## What you need to do
Below are some records; return each one exactly.

## Excerpted records

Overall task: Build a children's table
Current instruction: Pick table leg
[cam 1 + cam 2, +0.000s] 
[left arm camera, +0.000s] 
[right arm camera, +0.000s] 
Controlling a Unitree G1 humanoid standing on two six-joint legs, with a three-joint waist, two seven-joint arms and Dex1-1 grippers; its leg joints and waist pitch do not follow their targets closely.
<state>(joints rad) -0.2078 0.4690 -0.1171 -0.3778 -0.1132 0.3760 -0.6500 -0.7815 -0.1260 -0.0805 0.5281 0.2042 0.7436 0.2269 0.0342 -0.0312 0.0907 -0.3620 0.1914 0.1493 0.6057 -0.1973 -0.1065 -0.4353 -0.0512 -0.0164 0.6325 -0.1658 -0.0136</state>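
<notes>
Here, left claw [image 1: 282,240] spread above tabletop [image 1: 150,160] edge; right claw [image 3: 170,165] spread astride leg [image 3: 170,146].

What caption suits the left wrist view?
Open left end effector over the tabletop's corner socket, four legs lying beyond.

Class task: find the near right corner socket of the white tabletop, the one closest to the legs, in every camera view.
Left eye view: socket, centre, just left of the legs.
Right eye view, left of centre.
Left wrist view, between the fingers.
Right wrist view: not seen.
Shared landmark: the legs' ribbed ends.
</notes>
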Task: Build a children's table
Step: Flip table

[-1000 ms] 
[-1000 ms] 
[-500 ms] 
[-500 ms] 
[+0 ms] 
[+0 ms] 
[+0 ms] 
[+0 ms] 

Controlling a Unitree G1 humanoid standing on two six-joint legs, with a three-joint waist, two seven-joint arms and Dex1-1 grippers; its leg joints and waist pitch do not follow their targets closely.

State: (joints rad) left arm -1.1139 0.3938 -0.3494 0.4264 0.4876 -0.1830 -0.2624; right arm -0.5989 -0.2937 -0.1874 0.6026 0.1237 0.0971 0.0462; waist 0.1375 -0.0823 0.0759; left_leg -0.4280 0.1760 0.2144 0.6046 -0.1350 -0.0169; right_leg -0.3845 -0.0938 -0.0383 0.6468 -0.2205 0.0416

## Expected answer
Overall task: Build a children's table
Current instruction: Pick table leg
[cam 1 + cam 2, +0.000s] 
[left arm camera, +0.000s] 
[right arm camera, +0.000s] 
Controlling a Unitree G1 humanoid standing on two six-joint legs, with a three-joint waist, two seven-joint arms and Dex1-1 grippers; its leg joints and waist pitch do not follow their targets closely.
<state>(joints rad) -0.2078 0.4690 -0.1171 -0.3778 -0.1132 0.3760 -0.6500 -0.7815 -0.1260 -0.0805 0.5281 0.2042 0.7436 0.2269 0.0342 -0.0312 0.0907 -0.3620 0.1914 0.1493 0.6057 -0.1973 -0.1065 -0.4353 -0.0512 -0.0164 0.6325 -0.1658 -0.0136</state>
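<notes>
Here, left claw [image 1: 282,240] spread above tabletop [image 1: 150,160] edge; right claw [image 3: 170,165] spread astride leg [image 3: 170,146].

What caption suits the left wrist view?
Open left end effector over the tabletop's corner socket, four legs lying beyond.

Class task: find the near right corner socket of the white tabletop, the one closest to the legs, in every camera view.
Left eye view: socket, centre, just left of the legs.
Right eye view, left of centre.
Left wrist view, between the fingers.
Right wrist view: not seen.
Shared landmark: the legs' ribbed ends.
</notes>
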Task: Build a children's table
Step: Flip table

[-1000 ms] 
[-1000 ms] 
[-500 ms] 
[-500 ms] 
[+0 ms] 
[+0 ms] 
[+0 ms] 
[+0 ms] 

Controlling a Unitree G1 humanoid standing on two six-joint legs, with a three-joint waist, two seven-joint arms and Dex1-1 grippers; its leg joints and waist pitch do not follow their targets closely.

State: (joints rad) left arm -1.1139 0.3938 -0.3494 0.4264 0.4876 -0.1830 -0.2624; right arm -0.5989 -0.2937 -0.1874 0.6026 0.1237 0.0971 0.0462; waist 0.1375 -0.0823 0.0759; left_leg -0.4280 0.1760 0.2144 0.6046 -0.1350 -0.0169; right_leg -0.3845 -0.0938 -0.0383 0.6468 -0.2205 0.0416

This finishes the exercise.